Work to complete: Scan the listing below. Return every line containing the string "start".

Given data:
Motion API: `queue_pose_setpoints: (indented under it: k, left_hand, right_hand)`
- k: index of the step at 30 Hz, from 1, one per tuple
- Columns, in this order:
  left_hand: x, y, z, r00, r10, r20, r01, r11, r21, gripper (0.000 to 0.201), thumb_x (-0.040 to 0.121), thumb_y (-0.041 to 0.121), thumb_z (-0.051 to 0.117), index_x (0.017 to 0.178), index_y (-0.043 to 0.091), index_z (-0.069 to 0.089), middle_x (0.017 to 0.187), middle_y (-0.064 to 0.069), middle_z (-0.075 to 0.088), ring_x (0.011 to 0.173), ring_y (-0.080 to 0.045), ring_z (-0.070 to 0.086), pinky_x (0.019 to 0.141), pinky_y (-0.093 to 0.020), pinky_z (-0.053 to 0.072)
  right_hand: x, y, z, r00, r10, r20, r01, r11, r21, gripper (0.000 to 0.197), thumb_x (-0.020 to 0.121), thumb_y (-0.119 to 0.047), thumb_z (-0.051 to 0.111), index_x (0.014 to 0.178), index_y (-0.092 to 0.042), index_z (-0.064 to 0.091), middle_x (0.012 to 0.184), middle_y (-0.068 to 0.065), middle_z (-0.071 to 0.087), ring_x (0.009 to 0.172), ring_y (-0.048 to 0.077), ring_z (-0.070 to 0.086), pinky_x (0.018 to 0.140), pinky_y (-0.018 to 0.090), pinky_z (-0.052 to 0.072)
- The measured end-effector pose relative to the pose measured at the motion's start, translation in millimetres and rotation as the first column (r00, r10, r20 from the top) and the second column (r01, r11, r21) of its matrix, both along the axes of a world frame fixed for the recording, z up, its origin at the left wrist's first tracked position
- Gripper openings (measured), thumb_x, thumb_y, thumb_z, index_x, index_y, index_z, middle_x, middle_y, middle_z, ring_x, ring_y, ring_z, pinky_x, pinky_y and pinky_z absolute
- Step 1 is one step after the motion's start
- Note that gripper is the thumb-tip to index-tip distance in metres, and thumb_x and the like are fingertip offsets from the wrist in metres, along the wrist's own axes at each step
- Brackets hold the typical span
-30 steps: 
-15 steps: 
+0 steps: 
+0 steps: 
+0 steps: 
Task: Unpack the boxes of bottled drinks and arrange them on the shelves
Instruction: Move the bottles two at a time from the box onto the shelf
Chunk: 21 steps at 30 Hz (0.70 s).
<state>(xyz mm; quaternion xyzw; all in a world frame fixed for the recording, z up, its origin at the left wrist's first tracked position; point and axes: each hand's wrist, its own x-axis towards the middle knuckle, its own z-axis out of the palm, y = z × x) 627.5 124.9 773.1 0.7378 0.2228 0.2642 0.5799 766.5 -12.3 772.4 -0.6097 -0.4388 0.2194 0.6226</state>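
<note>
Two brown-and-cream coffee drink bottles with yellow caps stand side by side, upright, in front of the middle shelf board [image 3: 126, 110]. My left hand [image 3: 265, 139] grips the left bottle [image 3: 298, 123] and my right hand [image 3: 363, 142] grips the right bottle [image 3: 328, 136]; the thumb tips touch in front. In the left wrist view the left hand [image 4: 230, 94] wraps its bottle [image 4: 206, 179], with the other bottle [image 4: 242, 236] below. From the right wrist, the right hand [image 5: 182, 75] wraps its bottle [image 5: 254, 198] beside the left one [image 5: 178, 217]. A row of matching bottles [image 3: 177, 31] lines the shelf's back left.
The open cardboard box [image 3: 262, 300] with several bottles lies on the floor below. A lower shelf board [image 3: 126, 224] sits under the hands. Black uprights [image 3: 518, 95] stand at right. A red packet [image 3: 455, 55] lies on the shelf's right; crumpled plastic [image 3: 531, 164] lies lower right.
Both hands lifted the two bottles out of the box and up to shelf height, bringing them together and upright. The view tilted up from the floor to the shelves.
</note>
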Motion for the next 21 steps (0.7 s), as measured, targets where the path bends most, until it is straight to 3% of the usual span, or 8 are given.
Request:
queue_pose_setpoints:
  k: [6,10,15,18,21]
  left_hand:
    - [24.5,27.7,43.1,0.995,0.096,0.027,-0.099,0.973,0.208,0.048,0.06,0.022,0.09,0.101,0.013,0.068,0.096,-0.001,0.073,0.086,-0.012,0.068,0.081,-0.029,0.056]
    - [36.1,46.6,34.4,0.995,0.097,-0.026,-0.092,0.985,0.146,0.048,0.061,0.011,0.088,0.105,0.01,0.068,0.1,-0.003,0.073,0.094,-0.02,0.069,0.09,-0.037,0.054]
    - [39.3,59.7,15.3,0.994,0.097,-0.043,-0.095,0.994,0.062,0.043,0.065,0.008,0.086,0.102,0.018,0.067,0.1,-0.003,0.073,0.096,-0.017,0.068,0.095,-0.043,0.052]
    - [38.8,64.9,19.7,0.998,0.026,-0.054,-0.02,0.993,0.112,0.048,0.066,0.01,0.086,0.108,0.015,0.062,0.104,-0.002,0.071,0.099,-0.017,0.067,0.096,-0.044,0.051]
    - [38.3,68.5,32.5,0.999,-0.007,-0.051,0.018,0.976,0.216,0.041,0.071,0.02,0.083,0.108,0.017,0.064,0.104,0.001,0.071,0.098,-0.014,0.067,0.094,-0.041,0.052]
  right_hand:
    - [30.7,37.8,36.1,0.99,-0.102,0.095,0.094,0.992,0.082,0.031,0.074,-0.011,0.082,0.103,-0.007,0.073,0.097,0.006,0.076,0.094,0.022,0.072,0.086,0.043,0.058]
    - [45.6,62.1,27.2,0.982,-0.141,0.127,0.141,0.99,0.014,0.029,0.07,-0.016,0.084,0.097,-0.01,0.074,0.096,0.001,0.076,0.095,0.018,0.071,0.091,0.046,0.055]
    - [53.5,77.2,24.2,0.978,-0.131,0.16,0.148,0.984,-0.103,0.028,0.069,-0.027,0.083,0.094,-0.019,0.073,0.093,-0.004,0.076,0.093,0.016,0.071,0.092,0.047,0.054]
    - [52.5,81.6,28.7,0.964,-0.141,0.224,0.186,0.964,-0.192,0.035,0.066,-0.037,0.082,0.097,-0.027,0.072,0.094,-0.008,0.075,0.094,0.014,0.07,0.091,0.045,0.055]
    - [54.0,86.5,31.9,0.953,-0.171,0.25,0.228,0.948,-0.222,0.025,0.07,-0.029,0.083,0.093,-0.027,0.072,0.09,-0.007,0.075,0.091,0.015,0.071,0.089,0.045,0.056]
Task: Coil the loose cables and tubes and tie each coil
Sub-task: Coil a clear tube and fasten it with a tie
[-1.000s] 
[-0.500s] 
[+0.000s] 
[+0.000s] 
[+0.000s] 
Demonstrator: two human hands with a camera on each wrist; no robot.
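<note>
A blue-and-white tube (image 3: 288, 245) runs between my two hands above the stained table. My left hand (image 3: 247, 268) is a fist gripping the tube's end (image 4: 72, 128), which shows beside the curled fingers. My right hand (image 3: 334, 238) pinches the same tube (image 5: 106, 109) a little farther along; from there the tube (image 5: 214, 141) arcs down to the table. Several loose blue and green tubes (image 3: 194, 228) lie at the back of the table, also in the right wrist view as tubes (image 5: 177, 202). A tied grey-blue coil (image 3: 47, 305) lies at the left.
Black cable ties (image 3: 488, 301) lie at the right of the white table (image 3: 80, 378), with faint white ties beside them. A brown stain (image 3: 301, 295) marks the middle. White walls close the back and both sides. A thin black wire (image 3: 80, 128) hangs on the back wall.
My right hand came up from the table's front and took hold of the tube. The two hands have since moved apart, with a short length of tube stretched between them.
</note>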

Answer to the exercise:
- The measured end-effector pose relative to the pose measured at the motion's start, translation in millimetres and rotation as the first column (r00, r10, r20 from the top) and the second column (r01, r11, r21) of its matrix, both along the axes of a world frame fixed for the recording, z up, its origin at the left wrist's first tracked position
- Step 1 is one step after the motion's start

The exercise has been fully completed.